● Brief
What you return must be the full data, repeated verbatim, with no pictures in it.

● Supplied data
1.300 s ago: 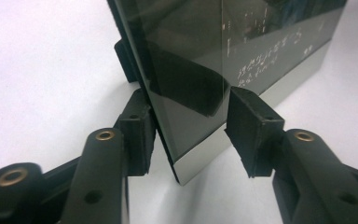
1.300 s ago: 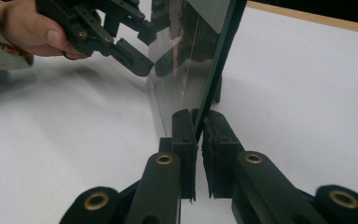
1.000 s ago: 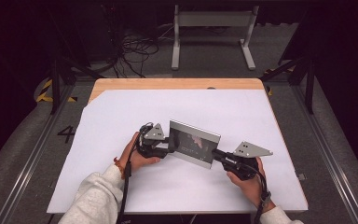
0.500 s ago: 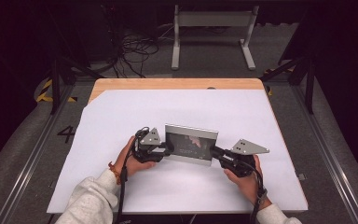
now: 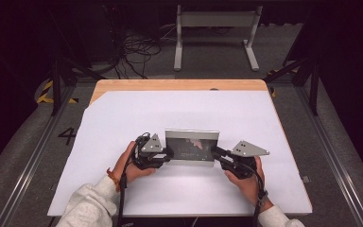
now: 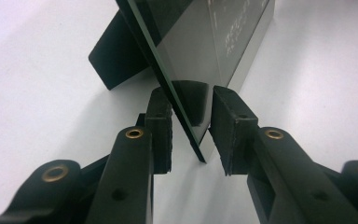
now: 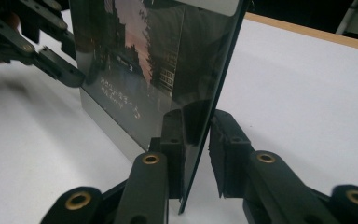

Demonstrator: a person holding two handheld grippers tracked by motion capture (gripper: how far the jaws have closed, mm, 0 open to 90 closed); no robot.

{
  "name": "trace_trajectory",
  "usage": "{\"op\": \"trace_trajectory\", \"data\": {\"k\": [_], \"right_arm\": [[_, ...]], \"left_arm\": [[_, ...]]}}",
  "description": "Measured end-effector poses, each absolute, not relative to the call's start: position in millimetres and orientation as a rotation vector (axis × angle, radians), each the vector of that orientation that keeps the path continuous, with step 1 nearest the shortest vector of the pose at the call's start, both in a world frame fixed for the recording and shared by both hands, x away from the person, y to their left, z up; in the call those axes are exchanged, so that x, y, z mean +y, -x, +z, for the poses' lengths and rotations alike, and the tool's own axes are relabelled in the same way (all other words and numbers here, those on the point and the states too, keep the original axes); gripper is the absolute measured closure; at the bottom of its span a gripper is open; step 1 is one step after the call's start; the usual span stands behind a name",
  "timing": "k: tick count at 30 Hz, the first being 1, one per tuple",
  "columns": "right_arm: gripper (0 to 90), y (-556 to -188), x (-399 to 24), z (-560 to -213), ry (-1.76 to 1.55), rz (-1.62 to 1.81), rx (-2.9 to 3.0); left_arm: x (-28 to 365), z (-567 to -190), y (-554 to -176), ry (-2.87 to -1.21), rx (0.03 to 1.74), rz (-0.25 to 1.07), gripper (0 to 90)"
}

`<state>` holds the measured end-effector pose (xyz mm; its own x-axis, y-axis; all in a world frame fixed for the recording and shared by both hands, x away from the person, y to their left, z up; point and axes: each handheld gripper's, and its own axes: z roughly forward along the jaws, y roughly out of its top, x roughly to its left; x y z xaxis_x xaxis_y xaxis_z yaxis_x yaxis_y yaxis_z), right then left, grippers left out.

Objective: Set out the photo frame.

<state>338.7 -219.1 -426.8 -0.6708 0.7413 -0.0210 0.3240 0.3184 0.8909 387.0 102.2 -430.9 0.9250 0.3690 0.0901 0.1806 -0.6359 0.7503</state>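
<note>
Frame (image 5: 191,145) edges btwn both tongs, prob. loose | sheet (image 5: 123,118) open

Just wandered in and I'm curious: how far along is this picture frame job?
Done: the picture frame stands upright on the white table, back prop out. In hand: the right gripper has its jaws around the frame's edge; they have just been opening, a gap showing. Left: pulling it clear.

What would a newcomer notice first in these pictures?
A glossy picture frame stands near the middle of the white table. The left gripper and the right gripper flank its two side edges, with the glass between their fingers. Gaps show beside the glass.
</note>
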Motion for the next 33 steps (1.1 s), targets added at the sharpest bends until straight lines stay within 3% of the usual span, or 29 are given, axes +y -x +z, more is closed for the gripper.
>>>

● Solution
1.300 s ago: 
1.300 s ago: 
1.000 s ago: 
0.500 s ago: 
now: 
now: 
now: 

Demonstrator: a person holding two handheld grippers tracked by motion capture (gripper: how far the jaws have closed, mm, 0 open to 90 closed); no robot.

{
  "name": "trace_trajectory",
  "usage": "{\"op\": \"trace_trajectory\", \"data\": {\"k\": [_], \"right_arm\": [[_, ...]], \"left_arm\": [[_, ...]]}}",
  "description": "Measured end-effector poses, each absolute, not relative to the call's start: position in millimetres and orientation as a rotation vector (axis × angle, radians), each the vector of that orientation that keeps the path continuous, with step 1 nearest the shortest vector of the pose at the call's start, both in a world frame fixed for the recording and shared by both hands, x away from the person, y to their left, z up; in the call those axes are exchanged, so that x, y, z mean +y, -x, +z, for the poses' lengths and rotations alike, and the tool's own axes are relabelled in the same way (all other words and numbers here, those on the point and the states too, keep the original axes); gripper is the absolute measured closure; at the bottom of its span a gripper is open; step 1 is one step after the call's start; the usual span stands behind a name",
  "timing": "k: tick count at 30 Hz, the first being 1, one per tuple",
  "columns": "right_arm: gripper (0 to 90), y (-556 to -188), x (-399 to 24), z (-560 to -213), ry (-1.76 to 1.55), rz (-1.62 to 1.81), rx (-2.9 to 3.0); left_arm: x (-28 to 365), z (-567 to -190), y (-554 to -176), ry (-2.87 to -1.21), rx (0.03 to 1.74), rz (-0.25 to 1.07), gripper (0 to 90)"
}

`<state>` holds the measured end-effector pose (xyz mm; its own x-axis, y-axis; all in a world frame fixed for the recording and shared by both hands, x away from the person, y to their left, z up; point and axes: each handheld gripper's, and its own axes: z roughly forward along the jaws, y roughly out of its top, x roughly to its left; x y z xaxis_x xaxis_y xaxis_z yaxis_x yaxis_y yaxis_z), right then left, grippers left out.

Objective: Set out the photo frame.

<state>338.7 -219.1 -426.8 -0.6708 0.7413 -0.0210 0.3240 0.3184 0.8909 387.0 102.2 -430.9 0.9250 0.3690 0.0901 0.1806 -0.6359 0.7503</state>
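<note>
Frame (image 5: 191,145) edges btwn both tongs, prob. loose | sheet (image 5: 123,118) open

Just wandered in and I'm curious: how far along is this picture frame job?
Done: the picture frame stands upright on the white table, back prop out. In hand: the right gripper has its jaws around the frame's edge; they have just been opening, a gap showing. Left: pulling it clear.

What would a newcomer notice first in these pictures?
A glossy picture frame stands near the middle of the white table. The left gripper and the right gripper flank its two side edges, with the glass between their fingers. Gaps show beside the glass.
</note>
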Motion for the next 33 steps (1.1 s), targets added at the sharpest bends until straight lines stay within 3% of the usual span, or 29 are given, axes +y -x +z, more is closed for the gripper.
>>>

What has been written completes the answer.